The ringwork of the Heidenmauer consists of the rampart-like, apparently demolished stone wall. It surrounds the remains of a settlement, some of which lay open for centuries and some of which was not uncovered until it was excavated.

The rampart is two and a half kilometres long in toto and encloses and area of 26 hectares.
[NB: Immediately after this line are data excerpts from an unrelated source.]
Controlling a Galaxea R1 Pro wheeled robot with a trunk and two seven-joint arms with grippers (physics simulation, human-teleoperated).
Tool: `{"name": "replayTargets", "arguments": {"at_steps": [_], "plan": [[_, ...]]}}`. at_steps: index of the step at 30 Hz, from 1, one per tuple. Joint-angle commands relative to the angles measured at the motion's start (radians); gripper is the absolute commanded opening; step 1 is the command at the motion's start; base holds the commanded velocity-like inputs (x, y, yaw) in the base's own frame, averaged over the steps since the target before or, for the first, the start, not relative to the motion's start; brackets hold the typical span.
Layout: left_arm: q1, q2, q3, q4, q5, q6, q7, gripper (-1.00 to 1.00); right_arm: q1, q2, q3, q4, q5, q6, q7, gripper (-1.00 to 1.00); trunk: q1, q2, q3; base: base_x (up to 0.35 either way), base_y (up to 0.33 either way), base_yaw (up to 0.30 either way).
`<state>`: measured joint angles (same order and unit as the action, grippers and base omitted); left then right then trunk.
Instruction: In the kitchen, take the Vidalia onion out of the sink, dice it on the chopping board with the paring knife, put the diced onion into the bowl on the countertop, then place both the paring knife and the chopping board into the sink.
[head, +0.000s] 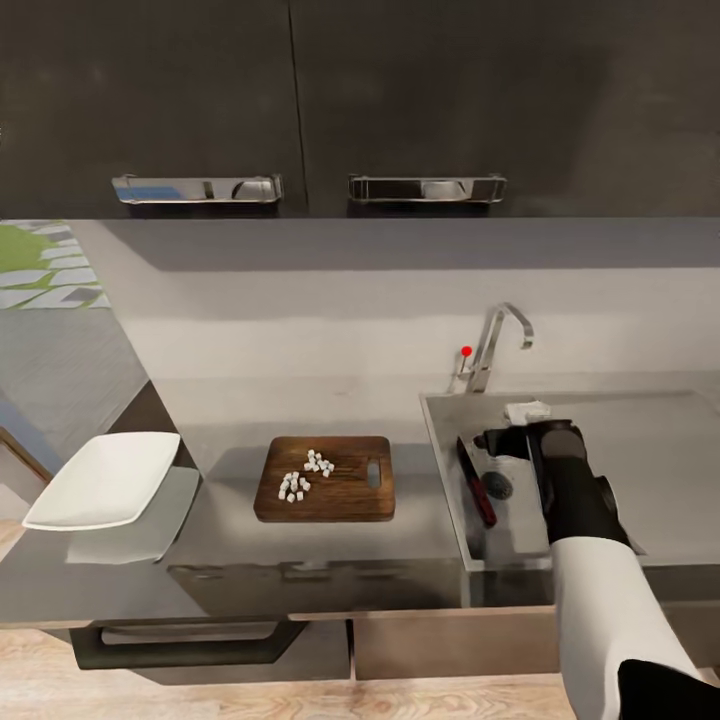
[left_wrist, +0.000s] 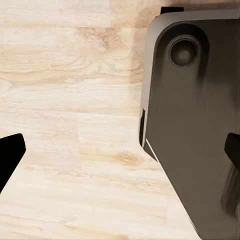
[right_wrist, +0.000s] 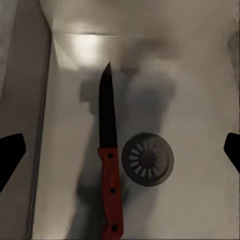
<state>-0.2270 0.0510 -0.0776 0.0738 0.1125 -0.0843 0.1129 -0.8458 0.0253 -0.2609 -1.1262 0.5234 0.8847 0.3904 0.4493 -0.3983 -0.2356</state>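
Diced onion (head: 308, 474) sits as a loose cluster of small white cubes on the chopping board (head: 326, 479), which lies flat on the countertop (head: 420, 535) between the bowl (head: 105, 479) and the sink (head: 640, 440); the bowl looks empty. Judging from this, the onion step seems skipped or unfinished, and lifting the board toward the basin now would likely spill the cubes across the worktop. Nearest the robot, the left gripper (left_wrist: 120, 150) hangs over the pale wood floor (left_wrist: 70, 100) beside a dark rounded body, its fingertips spread wide with nothing between them. Farther in, the right gripper (right_wrist: 120, 145) hovers above the basin, also spread apart and empty. Below it the paring knife (right_wrist: 109, 165) rests flat on the sink floor, just beside the round drain (right_wrist: 147, 159). Behind stands the chrome tap (head: 495, 345).
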Motion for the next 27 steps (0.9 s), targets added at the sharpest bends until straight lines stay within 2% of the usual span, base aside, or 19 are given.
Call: {"name": "replayTargets", "arguments": {"at_steps": [1,4,7,9,19,27], "plan": [[-0.002,0.000,-0.008,0.004,0.010,-0.008,0.000,1.00,-0.001,0.002,-0.002,-0.022,0.011,0.003,0.012,1.00,0.001,-0.002,0.000,0.000,0.000,0.000],[-0.002,0.000,-0.008,0.004,0.010,-0.008,-0.001,1.00,-0.001,0.001,-0.003,-0.091,-0.003,0.006,0.021,1.00,0.001,-0.002,0.004,0.000,0.000,0.000],[-0.002,-0.001,-0.008,0.004,0.010,-0.008,-0.001,1.00,-0.001,-0.001,-0.003,-0.134,-0.043,0.059,0.062,1.00,0.001,-0.002,0.008,0.000,0.000,0.000],[-0.002,-0.002,-0.008,0.004,0.010,-0.008,-0.001,1.00,-0.001,-0.001,-0.002,-0.151,-0.051,0.081,0.080,1.00,0.001,-0.002,0.008,-0.019,0.000,0.000],[-0.002,0.000,-0.008,0.004,0.010,-0.008,-0.001,1.00,-0.001,-0.001,0.000,-0.173,-0.057,0.097,0.105,1.00,0.001,-0.002,0.008,-0.264,0.063,0.000],[-0.002,0.000,-0.007,0.004,0.010,-0.008,-0.002,1.00,-0.001,0.001,0.000,-0.173,-0.059,0.096,0.106,1.00,0.001,-0.002,0.008,-0.133,0.239,0.000]]}}
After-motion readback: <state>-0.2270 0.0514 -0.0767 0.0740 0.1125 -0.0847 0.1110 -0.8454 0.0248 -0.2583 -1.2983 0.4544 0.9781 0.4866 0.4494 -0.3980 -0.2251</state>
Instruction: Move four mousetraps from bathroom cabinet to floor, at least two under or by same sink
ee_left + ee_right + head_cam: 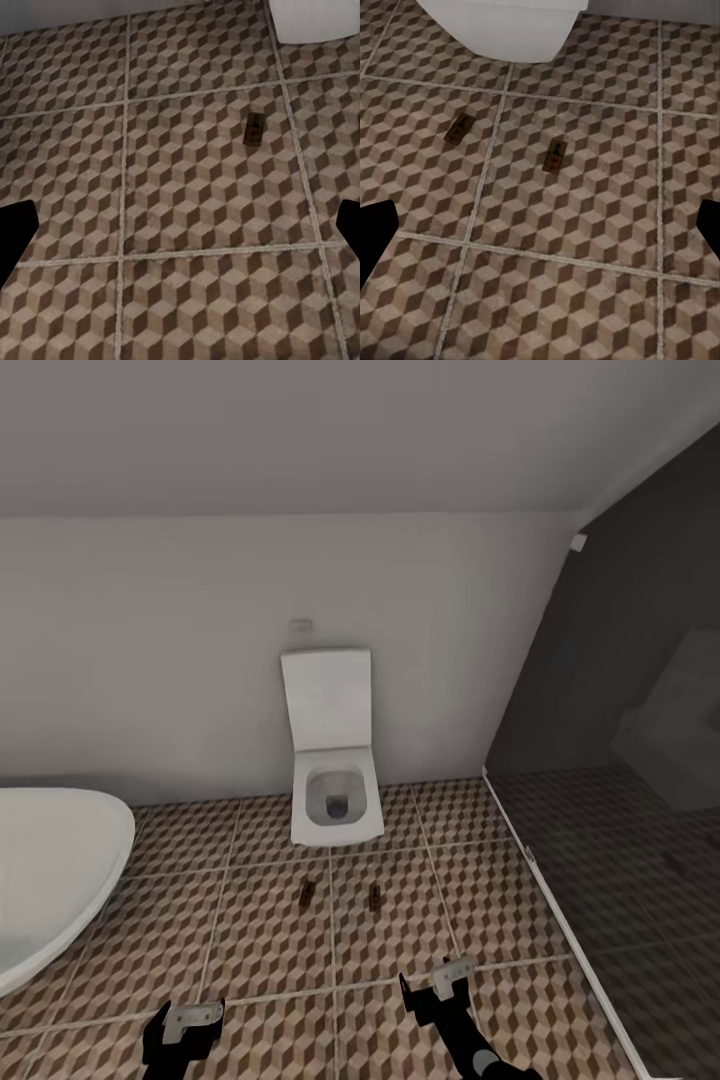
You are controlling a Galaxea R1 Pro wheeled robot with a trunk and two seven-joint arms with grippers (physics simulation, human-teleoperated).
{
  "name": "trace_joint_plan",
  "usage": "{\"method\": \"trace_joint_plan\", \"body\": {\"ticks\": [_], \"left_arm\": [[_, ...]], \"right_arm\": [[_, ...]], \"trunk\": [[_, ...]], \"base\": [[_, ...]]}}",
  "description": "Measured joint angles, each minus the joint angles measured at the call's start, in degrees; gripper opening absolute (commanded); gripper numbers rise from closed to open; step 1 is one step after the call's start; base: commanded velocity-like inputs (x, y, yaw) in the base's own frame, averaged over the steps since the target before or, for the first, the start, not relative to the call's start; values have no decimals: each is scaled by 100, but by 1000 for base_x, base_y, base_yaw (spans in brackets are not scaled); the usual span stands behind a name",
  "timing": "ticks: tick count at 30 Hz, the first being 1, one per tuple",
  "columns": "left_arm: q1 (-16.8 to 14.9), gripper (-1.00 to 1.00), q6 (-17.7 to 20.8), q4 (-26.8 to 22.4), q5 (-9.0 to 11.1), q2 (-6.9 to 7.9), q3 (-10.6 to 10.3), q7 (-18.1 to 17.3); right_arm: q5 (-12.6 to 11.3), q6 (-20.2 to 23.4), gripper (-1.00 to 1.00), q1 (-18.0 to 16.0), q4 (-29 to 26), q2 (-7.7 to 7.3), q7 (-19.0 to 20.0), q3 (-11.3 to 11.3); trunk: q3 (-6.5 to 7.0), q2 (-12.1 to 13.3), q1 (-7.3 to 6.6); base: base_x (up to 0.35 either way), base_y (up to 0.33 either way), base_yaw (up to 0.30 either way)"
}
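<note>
Bathroom floor (250, 930), cube-patterned tiles, across the lower frame. White bathtub (50, 870), lower left. White toilet (335, 785), centre. Two mousetraps (307, 895) (375, 897), small dark boards, lying flat before it. Left gripper (185, 1022) and right gripper (440, 982): both spread, empty.

No writing, label, brand, number or sign can be read anywhere. The two mousetraps (307, 895) on the floor tiles (270, 940) are too small to show any lettering; the right wrist view shows only a reddish spot on one of them (556, 154), not a readable mark. The toilet (335, 795) and the small plate on the wall (301, 626) above it are blank.
</note>
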Motion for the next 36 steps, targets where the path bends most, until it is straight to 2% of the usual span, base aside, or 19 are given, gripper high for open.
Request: {"method": "trace_joint_plan", "body": {"ticks": [36], "left_arm": [[4,100,8,1,8,-3,2,79]], "right_arm": [[-1,-8,100,147,5,-4,-10,0]], "trunk": [[336,0,0]], "base": [[0,0,0]]}}
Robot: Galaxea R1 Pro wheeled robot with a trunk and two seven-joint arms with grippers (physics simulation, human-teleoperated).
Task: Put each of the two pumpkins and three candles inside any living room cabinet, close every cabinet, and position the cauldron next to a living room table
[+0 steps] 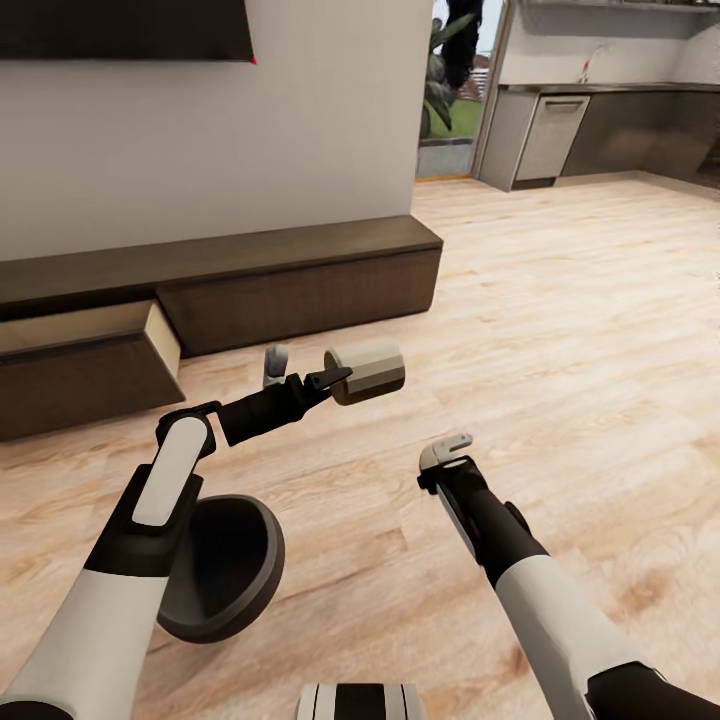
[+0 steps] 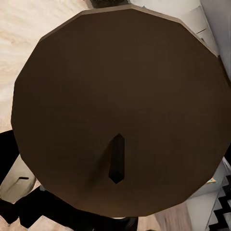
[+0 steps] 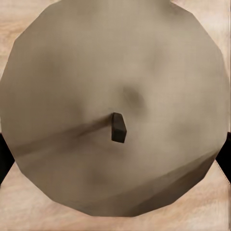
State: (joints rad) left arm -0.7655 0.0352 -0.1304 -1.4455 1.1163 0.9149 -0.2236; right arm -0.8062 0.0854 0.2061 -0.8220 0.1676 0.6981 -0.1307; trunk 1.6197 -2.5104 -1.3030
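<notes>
- Cream wax candle (image 1: 366, 371) lies on its side over the wood floor (image 1: 560, 330), long axis running left to right, in front of the cabinet (image 1: 300, 272).
- Left gripper (image 1: 305, 373) is nearer, one dark finger touching the candle's left end; whether it grips cannot be told.
- Open drawer (image 1: 80, 330) lies to the left of the candle.
- Right gripper (image 1: 447, 452) appears released and holds nothing.
- Right wrist view adds the candle's (image 3: 115, 86) round end and wick nub (image 3: 118, 127).
</notes>
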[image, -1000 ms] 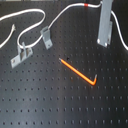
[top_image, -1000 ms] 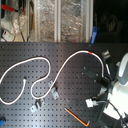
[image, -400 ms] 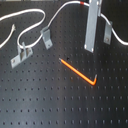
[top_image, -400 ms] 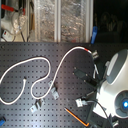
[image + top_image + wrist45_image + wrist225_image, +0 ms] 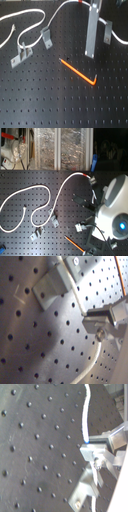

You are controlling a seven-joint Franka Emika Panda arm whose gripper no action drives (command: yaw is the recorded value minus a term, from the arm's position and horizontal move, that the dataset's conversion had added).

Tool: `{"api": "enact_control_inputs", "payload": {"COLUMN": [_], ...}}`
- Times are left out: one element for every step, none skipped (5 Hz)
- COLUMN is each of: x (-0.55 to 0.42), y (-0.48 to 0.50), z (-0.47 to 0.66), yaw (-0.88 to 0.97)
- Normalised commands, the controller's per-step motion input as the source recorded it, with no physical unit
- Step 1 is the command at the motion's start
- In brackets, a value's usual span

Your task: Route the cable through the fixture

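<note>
The white cable (image 5: 44,188) lies in loops on the black pegboard in the second exterior view, and its red band (image 5: 90,177) is near the arm. In the first exterior view the cable (image 5: 31,12) curves along the far edge. Two small grey fixture brackets (image 5: 46,37) (image 5: 20,55) stand at the first exterior view's left. My gripper (image 5: 98,47) hangs just right of them. Both wrist views show the cable (image 5: 76,292) (image 5: 86,414) running straight into the closed fingertips (image 5: 100,317), with a bracket (image 5: 54,282) close by.
An orange L-shaped rod (image 5: 80,73) lies on the board in front of the gripper. The robot's white body (image 5: 114,213) fills the second exterior view's right. Shelves with clutter (image 5: 45,148) stand behind the board.
The gripper has shifted toward the first exterior view's left, closer to the brackets, carrying the cable with it. It has barely moved in the last half second.
</note>
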Motion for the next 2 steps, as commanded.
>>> {"api": "enact_control_inputs", "payload": {"x": [-0.208, -0.213], "y": [0.132, 0.238], "z": [0.28, 0.09], "yaw": [-0.50, -0.25]}}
From its northernmost point to the southernmost corner is about 700 metres; from the westernmost to the easternmost corner is about 600 metres. The plan of the site is in the shape of a bow with its bowstring pulled back ready to fire. The bow extends from west through north to east, the bowstring forms and almost right-angled point facing south. Where the bow and bowstring meet in the east at the lowest point of the site (260 metres), there is a roughly seven metre wide gate with a roughly nine metre long entranceway with two lanes separated by a row of stones that are still visible today. The entrance was probably covered by a wooden gateway structure.

The wall itself, a so-called Murus Gallicus, comprised a wooden frame constructed of vertical posts and horizontal crossbeams which was filled with dry rubble stone. The smooth sides of the stones formed the external facade. The spaces in between were largely filled with sand. Because the wooden elements have disappeared apart from a few remains (hence the reason it is sometimes called a Pfostenschlitzmauer or "post-slot wall"), the height of the original wall can only be indirectly estimated from current measurements. The profile of the present stone rampart tapers towards the top; at its base it is 15–20 metres thick; at the crest, three to four metres. Its height is between three and ten metres.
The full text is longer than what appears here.